> [Task prompt]
Filter the material, keeping only lines with the word "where".

> [Supplied information]
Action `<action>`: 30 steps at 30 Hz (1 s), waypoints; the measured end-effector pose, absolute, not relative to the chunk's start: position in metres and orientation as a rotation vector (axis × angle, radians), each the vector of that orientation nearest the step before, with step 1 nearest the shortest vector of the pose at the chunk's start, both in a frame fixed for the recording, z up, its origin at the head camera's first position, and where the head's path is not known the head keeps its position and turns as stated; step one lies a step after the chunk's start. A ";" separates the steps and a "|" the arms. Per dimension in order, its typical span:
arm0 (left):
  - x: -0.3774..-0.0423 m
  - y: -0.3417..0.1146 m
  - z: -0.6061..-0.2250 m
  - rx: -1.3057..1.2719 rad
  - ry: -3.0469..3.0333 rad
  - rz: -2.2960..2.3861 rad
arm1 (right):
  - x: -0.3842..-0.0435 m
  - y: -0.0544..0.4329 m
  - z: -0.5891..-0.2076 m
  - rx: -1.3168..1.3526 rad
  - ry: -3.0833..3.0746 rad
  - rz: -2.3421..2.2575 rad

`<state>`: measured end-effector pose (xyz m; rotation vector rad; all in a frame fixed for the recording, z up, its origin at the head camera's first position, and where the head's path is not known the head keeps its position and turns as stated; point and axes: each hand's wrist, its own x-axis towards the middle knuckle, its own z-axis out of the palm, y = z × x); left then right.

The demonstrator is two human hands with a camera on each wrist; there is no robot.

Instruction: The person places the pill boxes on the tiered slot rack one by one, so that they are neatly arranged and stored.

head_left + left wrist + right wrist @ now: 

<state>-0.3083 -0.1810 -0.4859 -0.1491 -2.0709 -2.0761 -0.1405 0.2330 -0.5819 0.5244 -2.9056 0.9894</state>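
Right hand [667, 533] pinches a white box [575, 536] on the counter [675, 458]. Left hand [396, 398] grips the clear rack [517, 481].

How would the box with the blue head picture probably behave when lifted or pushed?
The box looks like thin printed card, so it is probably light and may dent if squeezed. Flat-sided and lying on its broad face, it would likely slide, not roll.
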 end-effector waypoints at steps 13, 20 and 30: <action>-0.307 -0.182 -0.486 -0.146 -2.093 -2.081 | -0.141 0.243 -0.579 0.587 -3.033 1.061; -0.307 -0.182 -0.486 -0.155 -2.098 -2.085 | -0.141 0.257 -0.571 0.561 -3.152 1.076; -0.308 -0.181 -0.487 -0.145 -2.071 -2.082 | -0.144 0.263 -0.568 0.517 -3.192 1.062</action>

> [Task solution]
Action `<action>`: 30 steps at 30 Hz (1 s), waypoints; the measured end-effector pose, absolute, not relative to the chunk's start: position in metres and orientation as a rotation vector (axis × angle, radians), each the vector of that orientation nearest the step before, with step 1 nearest the shortest vector of the pose at the chunk's start, both in a frame fixed for the recording, z up, its origin at the head camera's first position, and where the head's path is not known the head keeps its position and turns as stated; step one lies a step after the chunk's start. A ";" separates the steps and a "|" the arms. Per dimension in order, its typical span:
`<state>`: measured end-effector pose (xyz m; rotation vector rad; all in a frame fixed for the recording, z up, its origin at the head camera's first position, and where the head's path is not known the head keeps its position and turns as stated; point and axes: each hand's wrist, its own x-axis towards the middle knuckle, its own z-axis out of the palm, y = z × x); left then right.

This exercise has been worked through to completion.